Simon Baur e Fabian Hackhofer venivano premiati con tanto ghiaccio per la prestazione convincente. Baur, a lato del pusterese Armin Hofer, disputava una gara senza errori e motlo solida, giocando regolarmente anche in powerplay e nel penaltykilling. Nonostante il ritmo piuttosto alto anche sotto pressione non commetteva errori nell’impostazione del gioco, convincendo senza dubbi anche in fase difensiva.
Anche Hacki, il quale giocava assieme a Christian Willeit, veniva adoperato regolarmente nel powerplay e nel penaltykilling, ed era sul ghiaccio addirittura in doppia inferiorità numerica. Freddissimo nelle decisioni ed efficiente nel gioco in avanti non ha mai avuto difficoltà contro i colossi del Sary-Arka.
Tobias Kofler non ha visto tantissimo ghiaccio nella quarta formazione, ma giocava lo stesso con grinta e determinazione. Nel 46° minuto Tube aveva addirittura una ghiotta occasione per firmare il pareggio, ma non riusciva a convertire il passaggio di Edoardo Caletti dall'”ufficio di Gretzy” dietro alla porta.

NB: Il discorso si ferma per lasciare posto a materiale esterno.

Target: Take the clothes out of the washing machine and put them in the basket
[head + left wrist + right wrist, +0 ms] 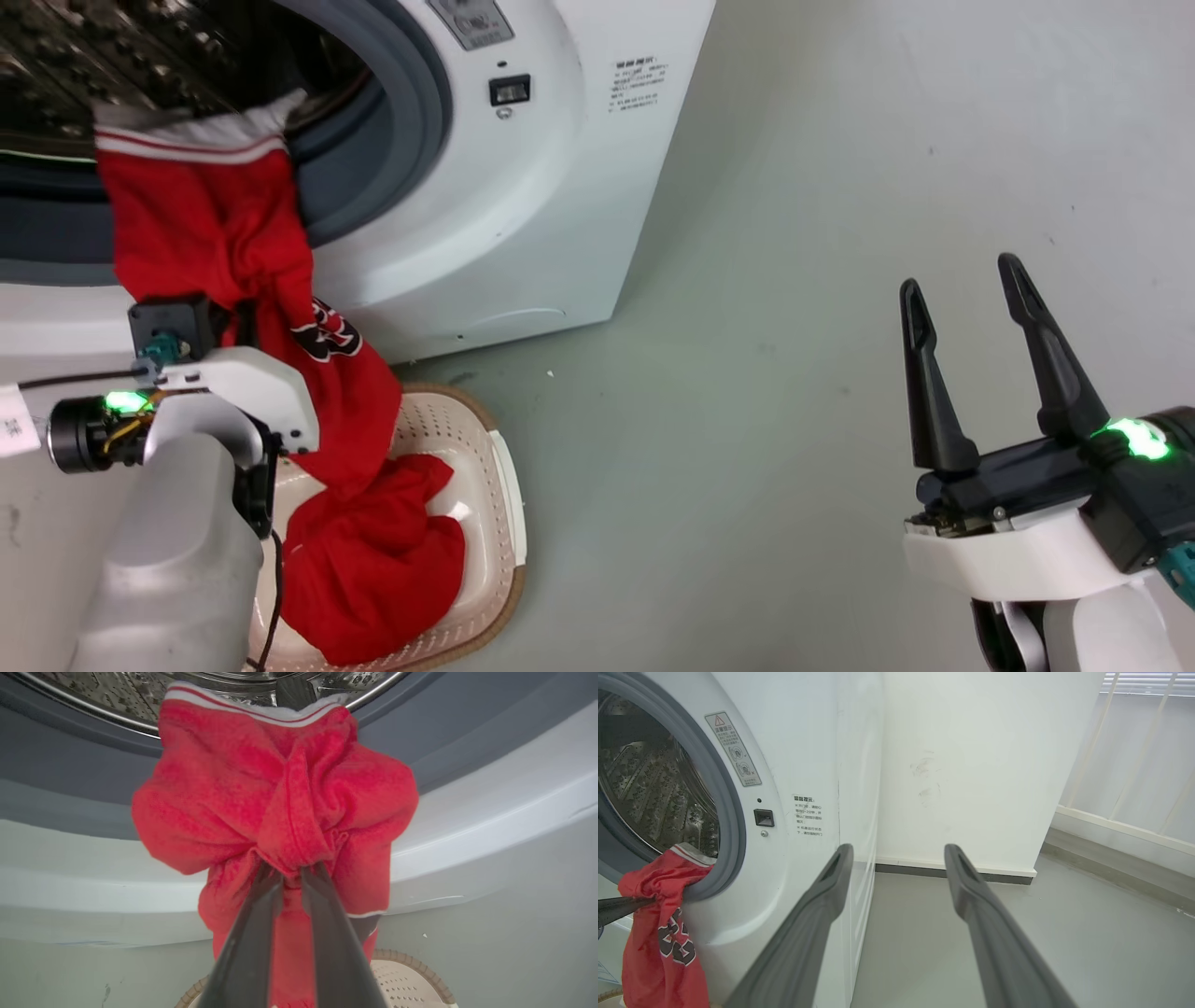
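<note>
The white washing machine (pixel 523 187) fills the upper left of the head view, its steel drum (pixel 140 56) open. A red garment (pixel 215 224) with a grey-white band and a black-and-white print hangs out of the porthole and trails down into the basket (pixel 509 523). My left gripper (pixel 292 872) is shut on a bunched fold of this garment (pixel 280 793), just below the porthole's rim. More red fabric (pixel 373 560) lies crumpled in the basket. My right gripper (pixel 962 280) stands open at the lower right with nothing between its fingers.
Bare grey floor (pixel 747 373) stretches to the right of the washing machine. In the right wrist view a white wall (pixel 971 765) stands behind the machine (pixel 803 765), and a window with blinds (pixel 1148 742) is at the far right.
</note>
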You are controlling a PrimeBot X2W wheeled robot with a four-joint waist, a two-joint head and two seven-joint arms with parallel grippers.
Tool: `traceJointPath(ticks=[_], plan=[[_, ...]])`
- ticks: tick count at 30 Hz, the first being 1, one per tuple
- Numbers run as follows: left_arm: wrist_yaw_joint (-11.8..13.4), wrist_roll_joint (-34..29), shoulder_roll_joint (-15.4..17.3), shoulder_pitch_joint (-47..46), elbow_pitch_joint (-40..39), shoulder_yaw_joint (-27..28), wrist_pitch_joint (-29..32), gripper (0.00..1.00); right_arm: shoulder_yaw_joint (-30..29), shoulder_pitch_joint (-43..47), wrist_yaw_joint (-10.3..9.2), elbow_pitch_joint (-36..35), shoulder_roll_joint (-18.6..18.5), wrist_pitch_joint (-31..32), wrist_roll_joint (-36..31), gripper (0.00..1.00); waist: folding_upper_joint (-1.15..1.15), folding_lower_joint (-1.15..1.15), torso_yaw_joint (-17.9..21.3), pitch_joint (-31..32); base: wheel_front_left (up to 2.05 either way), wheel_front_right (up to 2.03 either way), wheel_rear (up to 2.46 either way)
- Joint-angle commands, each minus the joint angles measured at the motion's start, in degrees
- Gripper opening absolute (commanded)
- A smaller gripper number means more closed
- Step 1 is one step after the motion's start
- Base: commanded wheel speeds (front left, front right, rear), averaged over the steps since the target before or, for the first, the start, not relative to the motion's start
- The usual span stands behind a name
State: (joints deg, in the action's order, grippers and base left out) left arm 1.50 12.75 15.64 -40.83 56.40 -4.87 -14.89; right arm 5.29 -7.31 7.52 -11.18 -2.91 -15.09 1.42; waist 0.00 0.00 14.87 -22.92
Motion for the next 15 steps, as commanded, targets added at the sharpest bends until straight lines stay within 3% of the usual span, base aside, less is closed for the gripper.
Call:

Hannes Stofner infine ha dimostrato di essere capace di giocare qualsiasi ruolo. Mentre all’inizio Cornacchia lo schierava come ala con Simon Kostner e Marco Insam, durante la partita passava alla posizione centrale. Sicuro negli ingaggi, sempre attento in difesa e con un perfetto goal sottoporta, il quale valeva il tempraneo 2:1 per gli azzurri nella loro fase più pericolosa, Stofi era uno dei migliori giocatori del Blue Team.
Nelle file dei Kazaki i giocatori più vistosi erano Ramil Saifullin, reduce di 360 partite in RSL, e, fino alla sua espulsione, il capocannoniere della scorsa stagione nel primo campionato kazako, Anton Dubinin.